* [WHAT TO DO] Go through the entries below and print, exactly, the lines starting at the one with "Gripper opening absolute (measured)" and ending at the one with "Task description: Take", keeping both ends and no others.

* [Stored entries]
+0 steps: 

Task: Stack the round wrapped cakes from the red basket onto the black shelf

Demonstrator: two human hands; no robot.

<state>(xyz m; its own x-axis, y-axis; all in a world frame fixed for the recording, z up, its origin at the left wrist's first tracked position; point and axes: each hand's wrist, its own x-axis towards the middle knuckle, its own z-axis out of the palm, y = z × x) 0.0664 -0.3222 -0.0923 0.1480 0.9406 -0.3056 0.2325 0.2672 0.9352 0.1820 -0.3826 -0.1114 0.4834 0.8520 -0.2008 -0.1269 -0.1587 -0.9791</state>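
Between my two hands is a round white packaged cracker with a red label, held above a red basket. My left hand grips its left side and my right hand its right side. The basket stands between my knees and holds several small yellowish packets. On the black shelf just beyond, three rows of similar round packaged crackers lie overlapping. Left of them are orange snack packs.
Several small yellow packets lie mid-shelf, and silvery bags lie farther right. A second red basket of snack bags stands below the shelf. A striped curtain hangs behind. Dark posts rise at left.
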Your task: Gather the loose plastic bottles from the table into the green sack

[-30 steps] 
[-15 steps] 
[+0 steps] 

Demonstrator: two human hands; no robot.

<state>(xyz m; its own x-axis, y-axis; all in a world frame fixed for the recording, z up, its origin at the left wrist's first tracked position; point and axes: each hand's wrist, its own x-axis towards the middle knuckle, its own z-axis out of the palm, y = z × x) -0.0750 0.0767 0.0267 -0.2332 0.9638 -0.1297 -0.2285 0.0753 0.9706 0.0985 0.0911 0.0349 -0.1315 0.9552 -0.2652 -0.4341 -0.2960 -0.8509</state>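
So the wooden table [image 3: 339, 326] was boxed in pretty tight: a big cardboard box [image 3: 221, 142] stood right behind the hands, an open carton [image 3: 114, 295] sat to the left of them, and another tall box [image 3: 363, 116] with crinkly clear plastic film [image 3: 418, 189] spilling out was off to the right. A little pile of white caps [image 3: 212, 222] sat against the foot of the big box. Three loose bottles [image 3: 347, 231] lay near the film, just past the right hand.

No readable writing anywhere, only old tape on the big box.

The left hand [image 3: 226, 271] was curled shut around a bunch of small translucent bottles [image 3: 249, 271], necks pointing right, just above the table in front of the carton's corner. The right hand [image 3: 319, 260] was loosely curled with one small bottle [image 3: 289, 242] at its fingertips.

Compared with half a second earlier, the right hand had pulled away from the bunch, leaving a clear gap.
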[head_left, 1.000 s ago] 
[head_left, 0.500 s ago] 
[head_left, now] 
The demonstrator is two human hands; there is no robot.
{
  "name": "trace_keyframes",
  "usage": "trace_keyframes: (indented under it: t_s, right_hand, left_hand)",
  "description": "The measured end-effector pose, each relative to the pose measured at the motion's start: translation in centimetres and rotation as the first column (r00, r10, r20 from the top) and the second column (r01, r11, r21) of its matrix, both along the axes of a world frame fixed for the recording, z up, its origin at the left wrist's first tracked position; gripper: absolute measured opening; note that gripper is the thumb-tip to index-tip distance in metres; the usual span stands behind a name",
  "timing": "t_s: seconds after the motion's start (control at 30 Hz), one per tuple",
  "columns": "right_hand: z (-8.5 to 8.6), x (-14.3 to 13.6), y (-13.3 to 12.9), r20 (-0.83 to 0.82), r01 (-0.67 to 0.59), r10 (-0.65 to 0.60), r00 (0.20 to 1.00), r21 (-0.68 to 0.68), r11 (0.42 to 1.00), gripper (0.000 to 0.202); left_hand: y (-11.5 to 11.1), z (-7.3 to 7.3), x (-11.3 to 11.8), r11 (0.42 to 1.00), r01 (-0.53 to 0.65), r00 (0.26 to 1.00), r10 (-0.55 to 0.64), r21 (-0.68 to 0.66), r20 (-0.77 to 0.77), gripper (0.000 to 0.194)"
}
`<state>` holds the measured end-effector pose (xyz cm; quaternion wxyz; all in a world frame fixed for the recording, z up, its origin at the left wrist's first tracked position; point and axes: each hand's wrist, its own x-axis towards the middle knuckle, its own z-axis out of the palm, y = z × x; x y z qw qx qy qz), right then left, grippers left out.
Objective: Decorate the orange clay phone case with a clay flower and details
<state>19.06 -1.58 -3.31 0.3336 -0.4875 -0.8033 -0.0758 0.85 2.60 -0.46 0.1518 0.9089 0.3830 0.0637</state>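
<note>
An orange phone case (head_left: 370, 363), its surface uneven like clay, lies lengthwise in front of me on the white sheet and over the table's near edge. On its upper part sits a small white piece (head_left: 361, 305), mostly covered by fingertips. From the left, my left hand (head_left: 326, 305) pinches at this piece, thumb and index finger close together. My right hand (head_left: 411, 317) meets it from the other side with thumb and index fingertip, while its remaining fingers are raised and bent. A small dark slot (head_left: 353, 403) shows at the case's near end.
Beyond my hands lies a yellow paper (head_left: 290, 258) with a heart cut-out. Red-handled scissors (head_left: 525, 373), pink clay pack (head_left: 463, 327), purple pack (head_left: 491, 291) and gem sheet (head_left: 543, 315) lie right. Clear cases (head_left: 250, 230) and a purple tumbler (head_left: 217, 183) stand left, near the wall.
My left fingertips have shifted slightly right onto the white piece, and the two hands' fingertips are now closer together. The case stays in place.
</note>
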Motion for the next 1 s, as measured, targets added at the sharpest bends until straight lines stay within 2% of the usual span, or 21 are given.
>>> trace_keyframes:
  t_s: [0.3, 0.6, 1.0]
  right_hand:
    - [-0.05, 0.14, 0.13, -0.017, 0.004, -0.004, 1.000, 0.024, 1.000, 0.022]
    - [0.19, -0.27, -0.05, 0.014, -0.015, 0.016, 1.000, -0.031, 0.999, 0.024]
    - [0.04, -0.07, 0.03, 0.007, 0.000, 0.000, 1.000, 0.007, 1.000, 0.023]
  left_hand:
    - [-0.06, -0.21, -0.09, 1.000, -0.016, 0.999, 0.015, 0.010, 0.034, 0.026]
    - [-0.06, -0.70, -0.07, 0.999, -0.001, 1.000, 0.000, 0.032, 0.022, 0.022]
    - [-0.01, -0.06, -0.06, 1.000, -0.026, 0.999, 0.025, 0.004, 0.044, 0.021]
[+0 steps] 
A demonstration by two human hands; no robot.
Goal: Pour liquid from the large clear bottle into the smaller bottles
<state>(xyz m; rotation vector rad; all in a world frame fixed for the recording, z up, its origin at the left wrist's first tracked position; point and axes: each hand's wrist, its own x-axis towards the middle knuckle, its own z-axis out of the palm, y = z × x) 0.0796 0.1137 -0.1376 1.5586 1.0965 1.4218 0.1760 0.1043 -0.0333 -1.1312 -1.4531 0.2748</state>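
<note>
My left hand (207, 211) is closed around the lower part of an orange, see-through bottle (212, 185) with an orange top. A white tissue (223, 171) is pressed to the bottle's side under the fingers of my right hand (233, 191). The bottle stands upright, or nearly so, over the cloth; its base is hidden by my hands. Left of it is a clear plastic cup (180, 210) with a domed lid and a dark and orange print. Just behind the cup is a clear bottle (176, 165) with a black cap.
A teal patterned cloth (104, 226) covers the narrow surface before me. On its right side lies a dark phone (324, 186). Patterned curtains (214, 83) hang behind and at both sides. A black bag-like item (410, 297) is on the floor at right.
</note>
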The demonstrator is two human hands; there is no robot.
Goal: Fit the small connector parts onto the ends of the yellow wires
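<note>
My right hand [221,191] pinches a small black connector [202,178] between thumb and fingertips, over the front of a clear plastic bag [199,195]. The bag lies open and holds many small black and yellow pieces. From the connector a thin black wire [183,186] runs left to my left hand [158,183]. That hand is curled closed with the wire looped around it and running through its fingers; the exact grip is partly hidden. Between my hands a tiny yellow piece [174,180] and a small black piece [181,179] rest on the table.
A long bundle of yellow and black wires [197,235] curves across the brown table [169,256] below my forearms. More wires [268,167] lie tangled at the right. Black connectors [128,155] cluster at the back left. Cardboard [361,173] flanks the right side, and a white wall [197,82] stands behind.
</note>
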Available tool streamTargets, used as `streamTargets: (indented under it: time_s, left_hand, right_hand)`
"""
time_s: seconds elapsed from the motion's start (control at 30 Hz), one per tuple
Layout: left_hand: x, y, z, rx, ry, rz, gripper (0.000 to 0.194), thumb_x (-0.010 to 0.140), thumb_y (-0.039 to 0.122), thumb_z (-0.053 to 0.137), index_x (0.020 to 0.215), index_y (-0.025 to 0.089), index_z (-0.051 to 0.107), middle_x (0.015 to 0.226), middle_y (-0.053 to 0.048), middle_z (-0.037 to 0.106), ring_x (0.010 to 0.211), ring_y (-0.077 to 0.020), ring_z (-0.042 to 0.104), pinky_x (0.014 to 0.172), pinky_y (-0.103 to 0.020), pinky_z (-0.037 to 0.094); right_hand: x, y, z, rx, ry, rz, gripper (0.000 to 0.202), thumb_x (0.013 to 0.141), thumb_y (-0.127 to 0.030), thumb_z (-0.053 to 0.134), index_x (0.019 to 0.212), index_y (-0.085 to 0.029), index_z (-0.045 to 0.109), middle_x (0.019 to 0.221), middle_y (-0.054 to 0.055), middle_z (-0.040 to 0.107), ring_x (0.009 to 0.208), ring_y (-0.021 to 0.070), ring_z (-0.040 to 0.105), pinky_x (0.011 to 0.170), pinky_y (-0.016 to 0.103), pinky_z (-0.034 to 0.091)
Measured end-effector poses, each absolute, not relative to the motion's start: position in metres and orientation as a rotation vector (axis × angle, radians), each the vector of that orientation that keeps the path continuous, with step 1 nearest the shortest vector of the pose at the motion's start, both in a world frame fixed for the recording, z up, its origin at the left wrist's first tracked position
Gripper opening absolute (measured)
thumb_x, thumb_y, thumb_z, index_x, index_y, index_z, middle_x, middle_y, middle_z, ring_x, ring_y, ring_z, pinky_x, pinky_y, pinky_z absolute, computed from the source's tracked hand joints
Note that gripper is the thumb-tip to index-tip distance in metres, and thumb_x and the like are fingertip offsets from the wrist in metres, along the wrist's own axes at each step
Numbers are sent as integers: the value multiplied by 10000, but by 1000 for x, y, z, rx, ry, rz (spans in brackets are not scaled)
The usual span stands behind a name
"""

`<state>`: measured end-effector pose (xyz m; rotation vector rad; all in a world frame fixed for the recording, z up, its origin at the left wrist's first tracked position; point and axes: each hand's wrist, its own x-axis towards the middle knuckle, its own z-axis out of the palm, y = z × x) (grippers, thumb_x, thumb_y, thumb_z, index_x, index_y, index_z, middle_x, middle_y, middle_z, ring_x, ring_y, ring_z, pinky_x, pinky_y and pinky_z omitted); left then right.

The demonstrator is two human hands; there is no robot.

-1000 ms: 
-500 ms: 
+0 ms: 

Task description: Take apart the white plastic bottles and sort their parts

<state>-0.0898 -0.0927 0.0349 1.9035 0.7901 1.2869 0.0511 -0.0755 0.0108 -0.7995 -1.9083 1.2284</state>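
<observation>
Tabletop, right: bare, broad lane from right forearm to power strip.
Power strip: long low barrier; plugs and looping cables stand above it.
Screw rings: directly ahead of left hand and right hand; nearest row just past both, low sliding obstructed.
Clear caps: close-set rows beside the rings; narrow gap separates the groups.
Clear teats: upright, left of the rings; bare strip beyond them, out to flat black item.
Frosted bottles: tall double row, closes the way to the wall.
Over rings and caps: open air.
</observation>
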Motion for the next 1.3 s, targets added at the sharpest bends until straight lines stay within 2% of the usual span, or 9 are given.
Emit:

* [RESULT]
Gripper opening absolute (measured)
thumb_x, thumb_y, thumb_z, index_x, index_y, index_z, middle_x, middle_y, middle_z, ring_x, ring_y, ring_z, pinky_x, pinky_y, pinky_z absolute, computed from the source's tracked hand joints
Note that gripper is the thumb-tip to index-tip distance in metres, and thumb_x and the like are fingertip offsets from the wrist in metres, along the wrist's own axes at each step
Numbers are sent as integers: the value multiplied by 10000, but by 1000 for x, y, z, rx, ry, rz (spans in brackets are not scaled)
The usual span stands behind a name
"""

`<state>`: measured end-effector pose (xyz m; rotation vector rad; all in a world frame fixed for the recording, z up, its origin at the left wrist's first tracked position; point and axes: each hand's wrist, its own x-axis towards the middle knuckle, its own z-axis out of the palm, y = z × x) (grippers, thumb_x, thumb_y, thumb_z, index_x, index_y, index_z, middle_x, middle_y, middle_z, ring_x, ring_y, ring_z, pinky_x, pinky_y and pinky_z omitted); left then right.

The demonstrator is two human hands; there is no robot.

-1000 ms: 
-500 ms: 
+0 ms: 

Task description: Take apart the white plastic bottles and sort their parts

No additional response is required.